-- PROBLEM STATEMENT --
Set down each line of the listing exactly as it reads.
╔══
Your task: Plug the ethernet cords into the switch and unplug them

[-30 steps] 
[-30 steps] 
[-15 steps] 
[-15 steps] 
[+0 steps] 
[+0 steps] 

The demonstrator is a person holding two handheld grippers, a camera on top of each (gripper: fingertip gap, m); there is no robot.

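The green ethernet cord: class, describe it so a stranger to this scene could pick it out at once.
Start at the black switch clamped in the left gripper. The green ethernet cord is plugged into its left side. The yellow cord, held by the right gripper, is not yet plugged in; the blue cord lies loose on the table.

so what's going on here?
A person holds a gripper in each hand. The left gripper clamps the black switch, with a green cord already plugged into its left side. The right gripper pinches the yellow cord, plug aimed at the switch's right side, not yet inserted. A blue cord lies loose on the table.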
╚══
-- RESULT FOR THIS EXERCISE --
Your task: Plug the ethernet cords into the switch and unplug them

[-30 steps] 
[-30 steps] 
[-15 steps] 
[-15 steps] 
[+0 steps] 
[+0 steps] 

The demonstrator is a person holding two handheld grippers, a camera on top of each (gripper: fingertip gap, m); there is no robot.

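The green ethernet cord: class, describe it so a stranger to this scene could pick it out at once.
Start at the black switch clamped in the left gripper. The green ethernet cord is plugged into its left side. The yellow cord, held by the right gripper, is not yet plugged in; the blue cord lies loose on the table.

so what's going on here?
A person holds a gripper in each hand. The left gripper clamps the black switch, with a green cord already plugged into its left side. The right gripper pinches the yellow cord, plug aimed at the switch's right side, not yet inserted. A blue cord lies loose on the table.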

Nothing else is left to add to this answer.